Sunday, May 15, 2016

Must I dust?

This last week, Rotterdam has been as dusty as a mid-west cattle town and without the excuse of any four footed bovines (note I did say four-footed). Every day I've come home to my barge to find it cloaked in a fine yellow layer as if has been sprayed with even handed care over every surface. Every day, I have dutifully washed it down with my long hose attached to the dompelpomp that I lower into the now dust and seed-covered harbour. For it's that time too; the one when all the seed pods fly off the trees and play in the dust devils, chivying each other up the street before landing on the surface of the water. Washing it all off makes no difference, though; not to the dust and seed pods, which simply settle again overnight; but also not to the spiders, whose webs I cannot avoid spraying when I'm on a mission against the demon dust.

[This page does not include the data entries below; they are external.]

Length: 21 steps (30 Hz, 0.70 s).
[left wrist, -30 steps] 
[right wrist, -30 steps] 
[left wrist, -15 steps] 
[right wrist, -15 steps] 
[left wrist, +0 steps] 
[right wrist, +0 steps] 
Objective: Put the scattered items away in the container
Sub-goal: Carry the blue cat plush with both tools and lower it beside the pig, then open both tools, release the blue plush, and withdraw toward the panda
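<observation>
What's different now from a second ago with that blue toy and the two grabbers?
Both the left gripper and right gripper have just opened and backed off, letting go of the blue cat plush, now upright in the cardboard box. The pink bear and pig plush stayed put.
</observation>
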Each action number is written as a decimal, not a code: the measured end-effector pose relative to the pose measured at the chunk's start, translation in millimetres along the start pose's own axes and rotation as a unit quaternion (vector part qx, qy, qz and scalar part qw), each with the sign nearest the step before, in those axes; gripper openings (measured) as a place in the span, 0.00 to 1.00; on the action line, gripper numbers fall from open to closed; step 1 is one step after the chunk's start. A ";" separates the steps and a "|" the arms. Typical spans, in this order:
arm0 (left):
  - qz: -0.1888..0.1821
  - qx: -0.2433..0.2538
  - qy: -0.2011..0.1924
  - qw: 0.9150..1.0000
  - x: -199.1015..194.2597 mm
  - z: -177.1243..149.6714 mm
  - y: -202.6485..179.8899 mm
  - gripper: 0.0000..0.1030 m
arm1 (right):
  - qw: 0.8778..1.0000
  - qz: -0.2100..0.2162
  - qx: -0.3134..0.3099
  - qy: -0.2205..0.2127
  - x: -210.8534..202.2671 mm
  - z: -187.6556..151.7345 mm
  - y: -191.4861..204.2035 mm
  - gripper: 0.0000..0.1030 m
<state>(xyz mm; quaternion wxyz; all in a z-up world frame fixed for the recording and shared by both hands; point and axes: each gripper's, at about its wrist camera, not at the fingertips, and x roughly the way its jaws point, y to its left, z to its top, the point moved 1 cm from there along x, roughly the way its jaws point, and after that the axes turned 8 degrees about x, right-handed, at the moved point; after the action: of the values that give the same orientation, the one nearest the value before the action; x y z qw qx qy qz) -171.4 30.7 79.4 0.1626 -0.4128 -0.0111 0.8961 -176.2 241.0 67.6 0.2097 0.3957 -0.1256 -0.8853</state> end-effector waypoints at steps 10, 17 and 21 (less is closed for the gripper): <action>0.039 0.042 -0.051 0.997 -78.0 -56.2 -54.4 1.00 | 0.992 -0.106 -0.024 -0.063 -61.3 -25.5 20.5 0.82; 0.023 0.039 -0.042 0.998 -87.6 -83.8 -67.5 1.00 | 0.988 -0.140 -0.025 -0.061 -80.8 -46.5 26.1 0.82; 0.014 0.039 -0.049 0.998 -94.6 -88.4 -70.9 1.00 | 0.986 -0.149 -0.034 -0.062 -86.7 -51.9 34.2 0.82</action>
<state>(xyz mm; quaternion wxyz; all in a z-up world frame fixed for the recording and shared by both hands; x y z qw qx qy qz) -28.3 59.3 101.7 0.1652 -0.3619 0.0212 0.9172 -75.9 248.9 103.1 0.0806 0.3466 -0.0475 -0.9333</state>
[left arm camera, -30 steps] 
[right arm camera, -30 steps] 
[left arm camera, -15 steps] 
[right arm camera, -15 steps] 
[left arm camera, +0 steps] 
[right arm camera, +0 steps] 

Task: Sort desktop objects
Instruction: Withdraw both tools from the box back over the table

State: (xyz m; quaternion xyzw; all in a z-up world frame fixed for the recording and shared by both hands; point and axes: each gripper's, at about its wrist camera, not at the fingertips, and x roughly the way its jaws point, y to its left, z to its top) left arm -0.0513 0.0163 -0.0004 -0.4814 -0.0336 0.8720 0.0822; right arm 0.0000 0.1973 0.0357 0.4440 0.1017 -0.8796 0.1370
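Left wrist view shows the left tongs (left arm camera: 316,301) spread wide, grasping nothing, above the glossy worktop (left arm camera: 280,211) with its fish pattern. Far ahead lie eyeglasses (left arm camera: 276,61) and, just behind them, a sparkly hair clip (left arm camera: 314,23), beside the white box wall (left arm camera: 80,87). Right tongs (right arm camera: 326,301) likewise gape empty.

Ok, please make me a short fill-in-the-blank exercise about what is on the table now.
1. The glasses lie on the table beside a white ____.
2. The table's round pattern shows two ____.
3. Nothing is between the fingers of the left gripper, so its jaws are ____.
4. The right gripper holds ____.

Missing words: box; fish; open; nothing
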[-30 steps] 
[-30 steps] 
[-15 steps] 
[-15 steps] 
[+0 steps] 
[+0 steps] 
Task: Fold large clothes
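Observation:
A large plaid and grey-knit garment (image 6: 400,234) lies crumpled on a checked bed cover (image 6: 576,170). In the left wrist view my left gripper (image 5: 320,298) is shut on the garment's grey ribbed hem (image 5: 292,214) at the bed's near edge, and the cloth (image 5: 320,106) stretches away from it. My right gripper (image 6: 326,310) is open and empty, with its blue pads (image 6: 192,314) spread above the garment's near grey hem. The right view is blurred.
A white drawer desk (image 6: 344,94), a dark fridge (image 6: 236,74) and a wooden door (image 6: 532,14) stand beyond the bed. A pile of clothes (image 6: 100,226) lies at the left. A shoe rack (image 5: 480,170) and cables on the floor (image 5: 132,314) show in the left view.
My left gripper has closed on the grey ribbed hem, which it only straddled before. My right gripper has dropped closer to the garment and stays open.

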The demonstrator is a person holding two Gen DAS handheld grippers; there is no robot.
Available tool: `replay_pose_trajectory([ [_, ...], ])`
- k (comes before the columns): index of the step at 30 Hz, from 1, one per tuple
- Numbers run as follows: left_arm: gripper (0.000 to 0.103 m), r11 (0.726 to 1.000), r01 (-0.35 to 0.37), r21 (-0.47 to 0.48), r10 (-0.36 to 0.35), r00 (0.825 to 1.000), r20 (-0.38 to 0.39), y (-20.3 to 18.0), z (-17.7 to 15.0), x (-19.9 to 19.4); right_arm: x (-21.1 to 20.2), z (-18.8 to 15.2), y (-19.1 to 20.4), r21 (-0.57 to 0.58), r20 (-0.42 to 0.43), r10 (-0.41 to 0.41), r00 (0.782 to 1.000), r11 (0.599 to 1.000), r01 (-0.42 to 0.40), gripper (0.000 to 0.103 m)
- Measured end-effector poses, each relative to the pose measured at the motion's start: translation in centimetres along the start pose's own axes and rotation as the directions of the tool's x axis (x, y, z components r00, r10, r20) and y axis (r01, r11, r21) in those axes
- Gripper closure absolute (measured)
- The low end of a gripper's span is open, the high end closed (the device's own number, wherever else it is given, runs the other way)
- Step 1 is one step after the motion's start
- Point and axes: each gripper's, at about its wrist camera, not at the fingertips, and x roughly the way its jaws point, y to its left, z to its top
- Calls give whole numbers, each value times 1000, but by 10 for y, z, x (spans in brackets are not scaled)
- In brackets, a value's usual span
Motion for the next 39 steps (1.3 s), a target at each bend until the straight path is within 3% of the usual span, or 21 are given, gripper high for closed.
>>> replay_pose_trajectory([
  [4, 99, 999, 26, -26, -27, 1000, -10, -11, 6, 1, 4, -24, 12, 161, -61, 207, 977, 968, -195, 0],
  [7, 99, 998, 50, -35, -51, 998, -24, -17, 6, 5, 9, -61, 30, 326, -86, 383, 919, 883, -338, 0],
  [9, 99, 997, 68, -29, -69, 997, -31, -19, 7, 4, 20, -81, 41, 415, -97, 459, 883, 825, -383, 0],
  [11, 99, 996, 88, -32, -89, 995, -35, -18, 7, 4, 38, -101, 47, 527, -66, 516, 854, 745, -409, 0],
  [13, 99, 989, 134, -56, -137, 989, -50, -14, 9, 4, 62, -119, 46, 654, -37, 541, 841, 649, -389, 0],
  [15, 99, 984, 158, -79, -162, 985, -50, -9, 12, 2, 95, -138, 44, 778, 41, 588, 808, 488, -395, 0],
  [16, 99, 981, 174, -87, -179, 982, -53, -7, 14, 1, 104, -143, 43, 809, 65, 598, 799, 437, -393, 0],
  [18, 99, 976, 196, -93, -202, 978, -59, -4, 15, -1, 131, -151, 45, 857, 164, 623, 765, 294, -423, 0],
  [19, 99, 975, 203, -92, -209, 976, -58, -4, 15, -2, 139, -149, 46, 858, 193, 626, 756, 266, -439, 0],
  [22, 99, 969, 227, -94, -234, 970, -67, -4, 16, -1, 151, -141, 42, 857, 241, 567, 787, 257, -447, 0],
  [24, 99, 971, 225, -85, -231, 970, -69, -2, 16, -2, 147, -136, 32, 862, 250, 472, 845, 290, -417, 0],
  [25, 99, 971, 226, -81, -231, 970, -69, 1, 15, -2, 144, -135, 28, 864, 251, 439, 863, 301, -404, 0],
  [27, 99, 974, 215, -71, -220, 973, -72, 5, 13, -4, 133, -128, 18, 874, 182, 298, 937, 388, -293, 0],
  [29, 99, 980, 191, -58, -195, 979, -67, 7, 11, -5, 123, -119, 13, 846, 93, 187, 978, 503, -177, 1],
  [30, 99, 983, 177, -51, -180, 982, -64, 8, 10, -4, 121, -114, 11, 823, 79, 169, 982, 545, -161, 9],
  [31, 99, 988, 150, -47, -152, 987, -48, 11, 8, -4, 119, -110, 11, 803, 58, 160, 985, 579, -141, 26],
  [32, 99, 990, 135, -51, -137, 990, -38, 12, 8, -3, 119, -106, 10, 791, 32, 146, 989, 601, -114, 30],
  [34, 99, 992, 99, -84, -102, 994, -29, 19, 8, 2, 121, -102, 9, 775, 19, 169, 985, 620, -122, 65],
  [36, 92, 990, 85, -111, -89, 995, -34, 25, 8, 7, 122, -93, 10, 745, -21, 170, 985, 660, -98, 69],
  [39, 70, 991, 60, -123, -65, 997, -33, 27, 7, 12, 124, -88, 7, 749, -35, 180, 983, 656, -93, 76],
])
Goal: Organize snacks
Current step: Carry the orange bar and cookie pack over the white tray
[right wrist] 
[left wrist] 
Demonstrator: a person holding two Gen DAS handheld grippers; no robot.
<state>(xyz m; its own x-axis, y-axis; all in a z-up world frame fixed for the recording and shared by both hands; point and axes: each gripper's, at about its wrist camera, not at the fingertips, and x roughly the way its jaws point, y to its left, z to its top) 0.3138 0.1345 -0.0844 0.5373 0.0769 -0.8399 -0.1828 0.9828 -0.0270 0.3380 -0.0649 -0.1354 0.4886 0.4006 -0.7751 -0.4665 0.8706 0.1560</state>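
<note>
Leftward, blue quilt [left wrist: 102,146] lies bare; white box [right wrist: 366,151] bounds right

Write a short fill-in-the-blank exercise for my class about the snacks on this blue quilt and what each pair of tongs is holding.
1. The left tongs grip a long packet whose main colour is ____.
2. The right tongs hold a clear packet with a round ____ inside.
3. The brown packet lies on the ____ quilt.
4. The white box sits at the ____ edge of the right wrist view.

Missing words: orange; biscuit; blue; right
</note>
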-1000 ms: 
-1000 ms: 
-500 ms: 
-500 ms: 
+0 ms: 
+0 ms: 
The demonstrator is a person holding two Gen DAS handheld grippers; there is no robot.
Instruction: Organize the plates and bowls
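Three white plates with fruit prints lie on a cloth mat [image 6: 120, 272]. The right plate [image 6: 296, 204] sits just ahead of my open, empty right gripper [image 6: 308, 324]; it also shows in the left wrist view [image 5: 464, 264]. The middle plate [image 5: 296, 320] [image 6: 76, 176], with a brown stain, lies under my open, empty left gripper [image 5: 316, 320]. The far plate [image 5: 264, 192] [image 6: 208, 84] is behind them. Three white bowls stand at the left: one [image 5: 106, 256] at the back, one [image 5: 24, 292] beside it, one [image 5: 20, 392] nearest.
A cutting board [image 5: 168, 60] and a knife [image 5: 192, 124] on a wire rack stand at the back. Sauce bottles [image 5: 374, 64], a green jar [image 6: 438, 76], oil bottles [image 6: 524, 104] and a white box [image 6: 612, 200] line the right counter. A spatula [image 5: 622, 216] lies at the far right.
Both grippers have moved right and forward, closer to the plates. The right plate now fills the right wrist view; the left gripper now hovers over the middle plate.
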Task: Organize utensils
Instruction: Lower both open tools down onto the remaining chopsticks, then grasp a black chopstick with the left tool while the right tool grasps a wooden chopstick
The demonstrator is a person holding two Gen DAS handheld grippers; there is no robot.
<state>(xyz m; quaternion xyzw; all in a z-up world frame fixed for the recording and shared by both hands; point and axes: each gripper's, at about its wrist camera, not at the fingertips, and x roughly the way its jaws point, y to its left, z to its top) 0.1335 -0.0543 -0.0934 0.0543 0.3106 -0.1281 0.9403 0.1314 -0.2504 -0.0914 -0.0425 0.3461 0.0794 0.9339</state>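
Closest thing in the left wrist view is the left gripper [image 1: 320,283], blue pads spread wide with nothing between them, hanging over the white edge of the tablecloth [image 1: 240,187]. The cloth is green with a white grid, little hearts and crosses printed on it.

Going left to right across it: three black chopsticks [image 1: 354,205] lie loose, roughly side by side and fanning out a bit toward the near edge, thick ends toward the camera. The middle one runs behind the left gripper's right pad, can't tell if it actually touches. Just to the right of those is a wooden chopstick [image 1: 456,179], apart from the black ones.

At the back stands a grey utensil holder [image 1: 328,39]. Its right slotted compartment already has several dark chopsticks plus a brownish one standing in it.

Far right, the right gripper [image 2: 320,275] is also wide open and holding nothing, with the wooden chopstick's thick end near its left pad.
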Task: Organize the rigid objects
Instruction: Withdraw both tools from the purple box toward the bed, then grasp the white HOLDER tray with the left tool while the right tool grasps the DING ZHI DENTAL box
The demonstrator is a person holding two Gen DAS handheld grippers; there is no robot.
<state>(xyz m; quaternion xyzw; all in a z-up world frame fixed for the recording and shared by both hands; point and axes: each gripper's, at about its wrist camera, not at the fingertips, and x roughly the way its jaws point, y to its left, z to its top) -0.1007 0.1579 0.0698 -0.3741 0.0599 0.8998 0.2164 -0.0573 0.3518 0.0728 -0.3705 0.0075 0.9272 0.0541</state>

Seed pods in the harbour. They form a huge island
and it drifts from one side to the other


Talking of spiders, have you ever noticed that their webs are almost unbelievably strong? You can point a high pressure jet of water at them and they won't budge. It's amazing.

All boat dwellers suffer from invasions of arachnids every year and if the boat has much wood on it, it's even worse. I have to say it just goes with the boating territory. But it wouldn't be so bad if they didn't spin quite so many webs in quite such inconvenient places. Some mornings I get up and have to fight my way through their overnight production to reach my loo.

And that's another thing; spiders are unbelievably industrious, aren't they? Outside, they spin webs between my barge and the one moored next to me (how they do that without falling into the water is beyond me - they must have invisible trapeze swings), over the steering wheel and between the engine room and the back cabin (roef). And they don't just do this once a week; they do it every single day. No matter how often you clear them away, they're busy rebuilding their BWW (Boat Wide Web) before you've even put the broom back inside.

My problem is that I grew up with a full quota of my mother's maxims, one of which was 'if you wish to live and thrive, let a spider run alive.' Ho hum. This presents me with a daily dilemma and I've probably consigned myself to a life of toil and destitution as I cannot move across my boat, inside or out, without destroying some hard working spider's home. I remain alive, but I fear the thriving bit will escape me.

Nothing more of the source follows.